▶ What you have to do:
Make an exact copy of the records, and keep the pictures out of it.
─── Data listing ───
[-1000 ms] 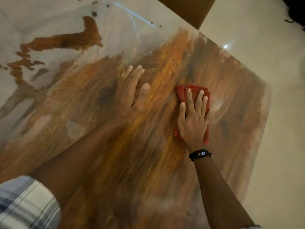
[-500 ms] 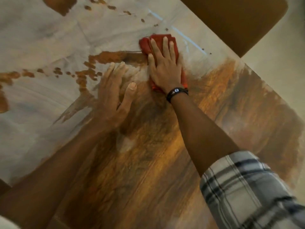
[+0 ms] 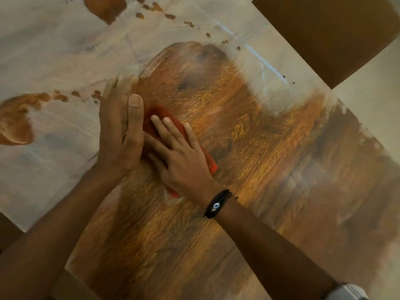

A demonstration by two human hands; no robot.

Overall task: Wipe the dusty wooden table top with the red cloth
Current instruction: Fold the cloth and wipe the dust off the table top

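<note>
The wooden table top (image 3: 249, 131) fills the view, brown and bare through the middle and right, pale with dust (image 3: 54, 50) at the left and far side. My right hand (image 3: 179, 156) lies flat with fingers spread on the red cloth (image 3: 158, 118), pressing it onto the wood; most of the cloth is hidden under the palm. My left hand (image 3: 121, 131) rests flat on the table just left of the cloth, its thumb touching the cloth's edge, holding nothing.
A brown chair seat (image 3: 335, 33) stands beyond the far right table edge. Pale floor (image 3: 372, 87) shows to the right of the table. Small bare brown patches (image 3: 15, 120) break the dust at the left.
My right hand has pulled the cloth back from the far dusty area toward me, leaving a new bare brown swath. The left hand stays planted on the table.
</note>
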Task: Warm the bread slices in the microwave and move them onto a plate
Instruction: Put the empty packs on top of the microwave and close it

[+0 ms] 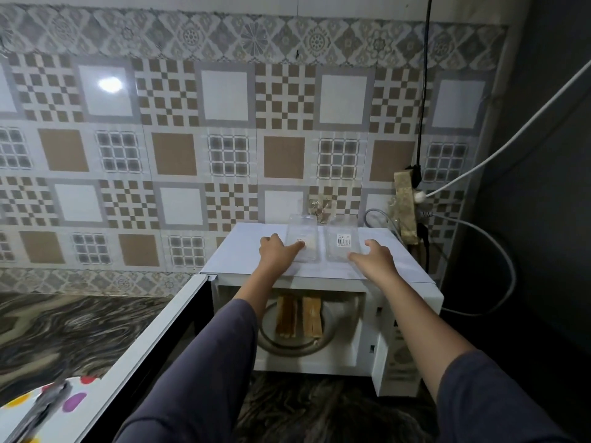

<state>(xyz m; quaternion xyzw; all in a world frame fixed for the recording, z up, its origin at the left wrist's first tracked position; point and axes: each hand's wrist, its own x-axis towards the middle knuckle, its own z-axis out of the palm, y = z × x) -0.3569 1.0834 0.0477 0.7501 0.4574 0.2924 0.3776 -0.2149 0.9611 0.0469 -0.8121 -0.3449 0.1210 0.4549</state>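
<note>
A: Reaching where, those hands?

B: Onto the top of the boxy white microwave oven (243, 251). The left hand (278, 251) lays straight fingers on one clear plastic box (302, 238). The right hand (372, 255), fingers loosely spread, touches a second clear box (342, 243). Neither grips anything.

A: And the bread?

B: Two browned bread slices (287, 314) sit below the hands, inside on the round glass turntable (287, 348), long axes running front to back. The left forearm crosses that opening, so I'd judge it nearer. The white dotted plate (76, 401) lies left, beyond the open door (150, 346).

Patterned tile wall (224, 123); marbled countertop (64, 330)
</note>
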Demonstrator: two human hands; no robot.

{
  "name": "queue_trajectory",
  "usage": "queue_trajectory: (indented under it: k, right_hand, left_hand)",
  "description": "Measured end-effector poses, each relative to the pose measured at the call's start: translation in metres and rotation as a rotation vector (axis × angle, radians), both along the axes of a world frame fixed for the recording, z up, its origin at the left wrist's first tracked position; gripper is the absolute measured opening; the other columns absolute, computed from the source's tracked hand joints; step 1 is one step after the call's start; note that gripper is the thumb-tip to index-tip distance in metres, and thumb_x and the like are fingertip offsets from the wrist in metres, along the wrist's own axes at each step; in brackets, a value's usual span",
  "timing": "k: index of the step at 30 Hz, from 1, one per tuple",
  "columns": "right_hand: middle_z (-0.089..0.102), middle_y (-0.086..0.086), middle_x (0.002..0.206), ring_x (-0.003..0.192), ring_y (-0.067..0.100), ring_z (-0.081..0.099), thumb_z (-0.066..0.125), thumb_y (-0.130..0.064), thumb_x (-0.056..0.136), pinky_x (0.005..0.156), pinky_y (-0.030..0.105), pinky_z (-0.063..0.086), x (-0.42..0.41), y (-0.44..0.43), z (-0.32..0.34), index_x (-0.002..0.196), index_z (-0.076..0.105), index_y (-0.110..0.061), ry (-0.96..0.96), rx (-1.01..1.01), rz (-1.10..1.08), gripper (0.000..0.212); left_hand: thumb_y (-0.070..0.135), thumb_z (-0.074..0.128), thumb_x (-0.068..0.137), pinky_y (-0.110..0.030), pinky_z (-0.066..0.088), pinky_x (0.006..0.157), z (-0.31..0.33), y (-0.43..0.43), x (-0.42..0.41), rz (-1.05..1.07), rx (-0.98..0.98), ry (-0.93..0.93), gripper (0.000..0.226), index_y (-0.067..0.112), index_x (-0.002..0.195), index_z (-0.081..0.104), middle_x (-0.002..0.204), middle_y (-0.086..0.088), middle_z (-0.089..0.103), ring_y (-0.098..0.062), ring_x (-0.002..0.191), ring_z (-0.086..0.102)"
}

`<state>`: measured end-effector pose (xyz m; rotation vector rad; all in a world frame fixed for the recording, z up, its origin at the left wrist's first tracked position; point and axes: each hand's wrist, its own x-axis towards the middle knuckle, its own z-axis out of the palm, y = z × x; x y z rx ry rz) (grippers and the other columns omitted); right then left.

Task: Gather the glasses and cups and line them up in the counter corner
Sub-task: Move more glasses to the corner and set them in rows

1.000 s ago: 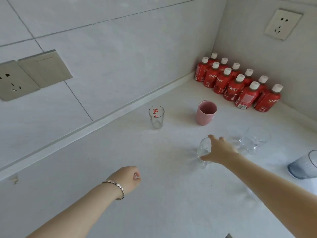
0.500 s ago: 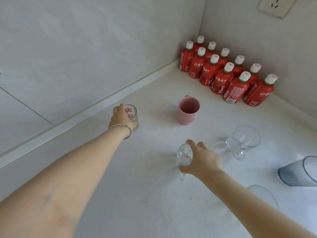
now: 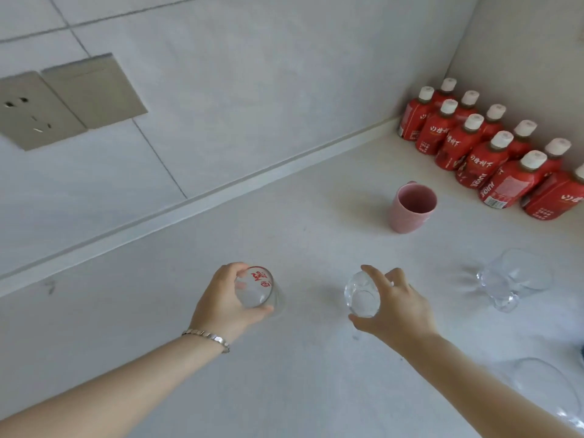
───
▶ Exercise output:
[-1000 ms] 
[-500 ms] 
[+0 ms] 

A demonstration by two human hands; no robot.

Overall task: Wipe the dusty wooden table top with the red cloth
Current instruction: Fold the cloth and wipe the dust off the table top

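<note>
The wooden table top (image 3: 249, 131) fills the view, brown and bare through the middle and right, pale with dust (image 3: 54, 50) at the left and far side. My right hand (image 3: 179, 156) lies flat with fingers spread on the red cloth (image 3: 158, 118), pressing it onto the wood; most of the cloth is hidden under the palm. My left hand (image 3: 121, 131) rests flat on the table just left of the cloth, its thumb touching the cloth's edge, holding nothing.
A brown chair seat (image 3: 335, 33) stands beyond the far right table edge. Pale floor (image 3: 372, 87) shows to the right of the table. Small bare brown patches (image 3: 15, 120) break the dust at the left.
My right hand has pulled the cloth back from the far dusty area toward me, leaving a new bare brown swath. The left hand stays planted on the table.
</note>
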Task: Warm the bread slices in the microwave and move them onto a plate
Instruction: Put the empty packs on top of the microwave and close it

[+0 ms] 

<state>(xyz m; quaternion xyzw; all in a world frame fixed for the recording, z up, its origin at the left wrist's first tracked position; point and axes: each hand's wrist, its own x-axis towards the middle knuckle, its own z-axis out of the palm, y = z × x) -0.3569 1.0834 0.0477 0.7501 0.4574 0.2924 0.3776 -0.2149 0.9611 0.0469 -0.8121 -0.3449 0.1210 0.4549</state>
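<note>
A: Reaching where, those hands?

B: Onto the top of the boxy white microwave oven (243, 251). The left hand (278, 251) lays straight fingers on one clear plastic box (302, 238). The right hand (372, 255), fingers loosely spread, touches a second clear box (342, 243). Neither grips anything.

A: And the bread?

B: Two browned bread slices (287, 314) sit below the hands, inside on the round glass turntable (287, 348), long axes running front to back. The left forearm crosses that opening, so I'd judge it nearer. The white dotted plate (76, 401) lies left, beyond the open door (150, 346).

Patterned tile wall (224, 123); marbled countertop (64, 330)
</note>
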Demonstrator: two human hands; no robot.

{
  "name": "queue_trajectory",
  "usage": "queue_trajectory: (indented under it: k, right_hand, left_hand)",
  "description": "Measured end-effector poses, each relative to the pose measured at the call's start: translation in metres and rotation as a rotation vector (axis × angle, radians), both along the axes of a world frame fixed for the recording, z up, its origin at the left wrist's first tracked position; gripper is the absolute measured opening; the other columns absolute, computed from the source's tracked hand joints; step 1 is one step after the call's start; note that gripper is the thumb-tip to index-tip distance in metres, and thumb_x and the like are fingertip offsets from the wrist in metres, along the wrist's own axes at each step; in brackets, a value's usual span",
  "timing": "k: index of the step at 30 Hz, from 1, one per tuple",
  "columns": "right_hand: middle_z (-0.089..0.102), middle_y (-0.086..0.086), middle_x (0.002..0.206), ring_x (-0.003..0.192), ring_y (-0.067..0.100), ring_z (-0.081..0.099), thumb_z (-0.066..0.125), thumb_y (-0.130..0.064), thumb_x (-0.056..0.136), pinky_x (0.005..0.156), pinky_y (-0.030..0.105), pinky_z (-0.063..0.086), x (-0.42..0.41), y (-0.44..0.43), z (-0.32..0.34), index_x (-0.002..0.196), index_z (-0.076..0.105), index_y (-0.110..0.061), ry (-0.96..0.96), rx (-1.01..1.01), rz (-1.10..1.08), gripper (0.000..0.212); left_hand: thumb_y (-0.070..0.135), thumb_z (-0.074..0.128), thumb_x (-0.068..0.137), pinky_y (-0.110..0.030), pinky_z (-0.066..0.088), pinky_x (0.006..0.157), z (-0.31..0.33), y (-0.43..0.43), x (-0.42..0.41), rz (-1.05..1.07), rx (-0.98..0.98), ry (-0.93..0.93), gripper (0.000..0.226), index_y (-0.067..0.112), index_x (-0.002..0.195), index_z (-0.081..0.104), middle_x (-0.002..0.204), middle_y (-0.086..0.088), middle_z (-0.089..0.103), ring_y (-0.098..0.062), ring_x (-0.002..0.191), ring_z (-0.086..0.102)"
}

`<state>`: measured end-effector pose (xyz m; rotation vector rad; all in a world frame fixed for the recording, z up, its origin at the left wrist's first tracked position; point and axes: each hand's wrist, its own x-axis towards the middle knuckle, its own z-axis out of the palm, y = z × x; x y z rx ry rz) (grippers and the other columns omitted); right then left.

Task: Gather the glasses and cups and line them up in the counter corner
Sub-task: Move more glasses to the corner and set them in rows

1.000 s ago: 
0.500 s ago: 
now: 

There is nothing more to the output.